For World Makerfaire (NYC) this year I created this 3D-printed zoetrope, dubbed “Ponytrope.” It creates an animation of horses galloping in a circle.
Old meets new
A zoetrope is a pre-cinematic animation technique where a series of animation frames are placed inside a spinning cylinder. Slits in the drum make the frames of the animation visible for only a fraction of the second, as it spins the frames blink in and out of view with the passing of each slit.
My 3D zoetrope relies on the same principles but instead of flat 2D frames I am using 3D models and instead of the slits I use a strobing LED light to illuminate each frame for a fraction of a second. The strobe and slits are necessary to freeze the frames, otherwise you would just see a blur.
This technique has been used by others in the past including the Toy Story zoetrope at Disney’s California Adventure. The first time I saw the technique was Gregory Barsamian’s piece “Die Falle” (The Trap), at the Museum of Glass, in Tacoma, Washington. Seeing a three dimensional animation in person for the first time can be a bit unreal which is part of the reason I wanted to share it with the crowd at Makerfaire.
Modeling the horse
I began the project by modeling the horse in Blender. Blender is a 3D animation software designed primarily for film and game character modeling. It has a reputation for being difficult but I find it no more difficult than other pro modeling software. It has a few features for 3D printing preparation as well.
After modeling a standing horse, I used Blender’s rigging features to allow the horse to be easily posed for each frame of the animation. This feature is great because if done correctly, you can move the armature and the form of the horse naturally follows.
If you are familiar with photographic history, Edweard Muybridge’s photographs of a galloping horse are one of the earliest examples of high speed photography. Muybridge’s photographs are easily found online and served as a great reference while I posed the frames of the horse animation.
Prepping the models for print
Because Blender is designed for animation it was easy to simulate the horses movements before printing the models. Exporting each frame of the animation as separate STL files for printing is less convenient as it has to be done manually frame by frame. Thankfully, it has a great Python-based addon engine that so I could automate this process.
Instead of printing the horse whole, I cut them in half to reduce the support structured needed to print. You can apply a boolean modifier to the base model in Blender and it applies to all the poses in the animation. I used another modifier to rotated the two halves so the cut side would lay flat on the print bed. Doing all this in Blender saved me a lot of cleanup work with the final print files.
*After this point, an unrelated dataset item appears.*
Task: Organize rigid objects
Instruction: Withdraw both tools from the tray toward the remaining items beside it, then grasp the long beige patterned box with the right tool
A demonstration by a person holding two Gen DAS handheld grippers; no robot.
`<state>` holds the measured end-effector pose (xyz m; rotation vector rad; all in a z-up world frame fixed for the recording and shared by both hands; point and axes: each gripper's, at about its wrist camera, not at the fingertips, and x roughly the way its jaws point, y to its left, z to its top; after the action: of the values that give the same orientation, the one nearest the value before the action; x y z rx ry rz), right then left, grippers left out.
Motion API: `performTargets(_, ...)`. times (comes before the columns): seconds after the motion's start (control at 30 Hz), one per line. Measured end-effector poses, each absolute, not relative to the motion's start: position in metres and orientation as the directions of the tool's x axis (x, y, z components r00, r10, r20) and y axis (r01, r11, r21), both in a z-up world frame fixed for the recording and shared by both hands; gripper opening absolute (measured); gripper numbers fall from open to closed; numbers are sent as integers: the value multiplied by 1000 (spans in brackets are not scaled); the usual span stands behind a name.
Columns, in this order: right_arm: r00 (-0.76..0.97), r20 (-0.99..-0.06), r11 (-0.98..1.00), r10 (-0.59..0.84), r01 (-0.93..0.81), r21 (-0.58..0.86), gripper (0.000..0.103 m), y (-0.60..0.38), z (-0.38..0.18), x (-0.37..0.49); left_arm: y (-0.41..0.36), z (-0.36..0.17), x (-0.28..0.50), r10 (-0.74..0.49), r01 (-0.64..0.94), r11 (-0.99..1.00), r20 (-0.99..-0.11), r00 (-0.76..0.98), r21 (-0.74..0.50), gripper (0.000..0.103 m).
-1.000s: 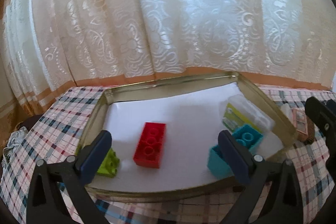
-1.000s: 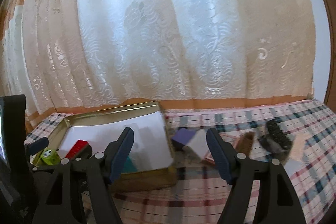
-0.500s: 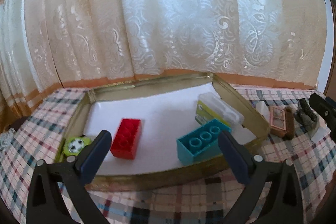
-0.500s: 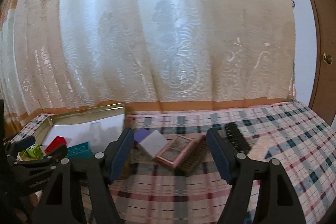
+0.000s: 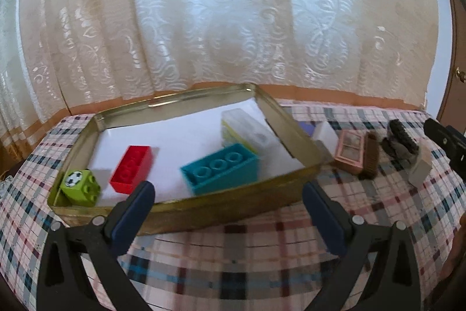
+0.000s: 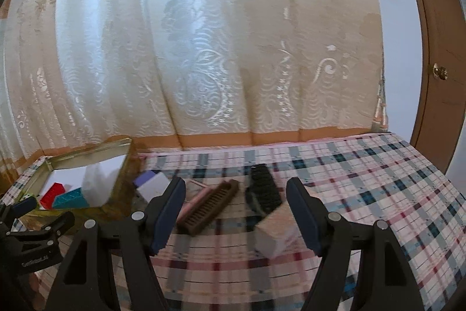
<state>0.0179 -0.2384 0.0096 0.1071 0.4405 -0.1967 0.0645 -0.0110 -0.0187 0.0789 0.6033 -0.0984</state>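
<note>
Both units are empty with fingers spread wide: the left hand-held gripper (image 5: 227,212) hangs just short of the metal tray's near wall, and the right hand-held gripper (image 6: 236,212) hangs over the checked table (image 6: 364,194) with loose items directly ahead.

Nearest the right hand-held gripper, just ahead between its fingers, lies a pale block (image 6: 276,232). Ahead and to the left lies a brown comb (image 6: 208,206), resting against a pink frame (image 5: 349,149). Straight ahead, slightly farther, lies a black comb (image 6: 262,190). Farther left, beside the tray wall, sits a white and purple box (image 6: 151,182).

Ahead of the left hand-held gripper, the tray (image 5: 174,104) holds a teal brick (image 5: 221,168), a red brick (image 5: 132,168), a green brick (image 5: 81,184) at the near left corner, and a clear case (image 5: 247,127) at the far right.

Handling, as judged: all items look light and rigid. The brown comb is best pinched across its narrow width near mid-length. Smooth plastic may slip. Combs teeth could bend, so grip the spine.
</note>
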Motion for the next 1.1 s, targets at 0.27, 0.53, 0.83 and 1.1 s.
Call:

Designing the motor housing and central hub.
The horses are mounted on a spoked hub that spins on a motor mounted with the axle facing up. I designed the hub and motor mount in OpenSCAD instead of Blender.
While Blender is great for organic forms and animation it is not as great when precise measurements are needed. OpenSCAD is much better for this and because it is parametric I can tweak the design if it turns out a part is a little to big or small.
The spokes coming from the hub in the horse were made from basswood sticks I got from the art supply store. Basswood is so soft if you make the holes a little tight you can push the horse on and get a nice tight fit.
The basswood also proved useful when the zoetrope was bumped by a child on the second day of the fair. Rather than a vital part like the horses breaking the weak basswood snapped and was easily replaced with spares in about a half hour. (With help from Mandy Stultz, thanks!)
The whole piece is controlled by an Arduino with a relatively simple sketch. In addition to the Arduino itself I soldered up a protoboard with some mosfet transistors for controlling the motor and high power LED. The LED circuit is based on this instructable by Dan Goldwater.
There is a hall effect sensor in the motor mount which changes state when a magnet embedded in the hub passes over. A potentiometer is used to dial in the speed of the motor and a push button temporarily turns off the zoetrope.
In order to get the animation effect the strobe has to be timed to the speed of the motor. There are twelve horses in the animation so the strobe should turn on once for each horse or twelve times per rotation. You can actually play with this a bit and get the horses to move backward or forward by increasing or decreasing the number of strobes per rotation slightly.
Once the speed is known the rate of the strobe can be set. While the time between strobes is variable I left the duration they are on at a constant one thousandth of a second. If the light is on for too long the horses will show some motion blur, just like if you use a slow shutter speed when taking a picture of something moving fast.
This short duration is also why the high-power LED is needed. A normal LED might light the horses when on constantly but when strobing on for twelve thousandths per revolution you need something bright to compensate for the low duty cycle.
Rather than polling the hall effect sensor constantly to get the speed I used an interrupt function. While slightly more advanced than basic Arduino code, using interrupts is pretty straight forward.
You register the interrupt by determining which pin the interrupt will be on, what function to execute and what change in the pin to look for. I chose falling which means that every time the hall effect sensor goes from high (5 volts) to low (0 volts) the Arduino will stop executing the main loop and execute the interrupt function instead.
The interrupt function just checks the time since the last time it ran and then calculates the speed the motor is spinning.
The strobe is handled in the main loop. This too could possibly be handled by a timer based interrupt but I didn’t have time to explore this before the project needed to be finished.